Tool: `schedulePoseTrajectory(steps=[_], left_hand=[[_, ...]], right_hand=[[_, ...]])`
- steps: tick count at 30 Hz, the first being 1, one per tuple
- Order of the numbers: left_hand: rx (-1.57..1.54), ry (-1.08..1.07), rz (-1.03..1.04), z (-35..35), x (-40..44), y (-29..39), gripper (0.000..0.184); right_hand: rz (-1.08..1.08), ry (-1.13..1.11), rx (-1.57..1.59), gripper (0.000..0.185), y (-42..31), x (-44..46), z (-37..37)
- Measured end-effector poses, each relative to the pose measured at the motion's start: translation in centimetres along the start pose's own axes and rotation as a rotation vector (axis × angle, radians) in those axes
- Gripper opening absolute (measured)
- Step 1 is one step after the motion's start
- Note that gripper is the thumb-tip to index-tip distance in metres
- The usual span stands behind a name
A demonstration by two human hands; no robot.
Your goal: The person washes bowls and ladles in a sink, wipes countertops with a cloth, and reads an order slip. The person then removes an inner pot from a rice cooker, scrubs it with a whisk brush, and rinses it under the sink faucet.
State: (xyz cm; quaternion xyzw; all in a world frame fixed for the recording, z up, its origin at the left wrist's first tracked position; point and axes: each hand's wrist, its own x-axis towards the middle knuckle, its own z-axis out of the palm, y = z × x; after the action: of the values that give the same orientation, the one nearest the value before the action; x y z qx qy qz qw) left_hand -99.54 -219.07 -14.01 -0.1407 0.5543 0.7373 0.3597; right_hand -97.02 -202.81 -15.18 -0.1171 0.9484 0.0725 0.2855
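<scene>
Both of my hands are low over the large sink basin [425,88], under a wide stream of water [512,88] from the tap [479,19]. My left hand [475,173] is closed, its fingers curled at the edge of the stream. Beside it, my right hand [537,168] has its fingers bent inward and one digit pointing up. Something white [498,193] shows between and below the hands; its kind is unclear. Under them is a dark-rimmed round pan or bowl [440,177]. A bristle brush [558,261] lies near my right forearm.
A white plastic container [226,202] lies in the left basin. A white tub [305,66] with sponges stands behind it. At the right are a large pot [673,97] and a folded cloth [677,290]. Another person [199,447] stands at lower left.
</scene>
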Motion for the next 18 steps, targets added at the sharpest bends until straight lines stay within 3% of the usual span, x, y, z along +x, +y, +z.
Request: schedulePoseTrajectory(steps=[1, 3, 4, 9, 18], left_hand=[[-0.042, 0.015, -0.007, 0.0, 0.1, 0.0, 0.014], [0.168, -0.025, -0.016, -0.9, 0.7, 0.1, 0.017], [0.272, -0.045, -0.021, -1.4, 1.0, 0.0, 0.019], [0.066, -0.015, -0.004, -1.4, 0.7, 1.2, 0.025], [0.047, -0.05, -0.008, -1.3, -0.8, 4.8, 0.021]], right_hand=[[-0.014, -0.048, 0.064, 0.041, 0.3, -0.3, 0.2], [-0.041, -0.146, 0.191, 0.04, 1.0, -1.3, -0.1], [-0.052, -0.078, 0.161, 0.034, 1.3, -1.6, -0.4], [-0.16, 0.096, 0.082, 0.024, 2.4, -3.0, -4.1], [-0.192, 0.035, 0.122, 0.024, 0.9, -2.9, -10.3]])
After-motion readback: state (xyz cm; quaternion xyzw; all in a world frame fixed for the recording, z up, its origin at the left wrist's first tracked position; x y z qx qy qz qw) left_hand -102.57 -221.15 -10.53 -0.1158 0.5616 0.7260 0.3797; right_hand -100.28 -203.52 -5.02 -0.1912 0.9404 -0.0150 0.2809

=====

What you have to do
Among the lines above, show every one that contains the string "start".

Reply
- Measured end-effector poses, each relative to the pose measured at the motion's start: translation in centimetres along the start pose's own axes and rotation as a rotation vector (axis × angle, radians) in those axes
- Step 1 is one step after the motion's start

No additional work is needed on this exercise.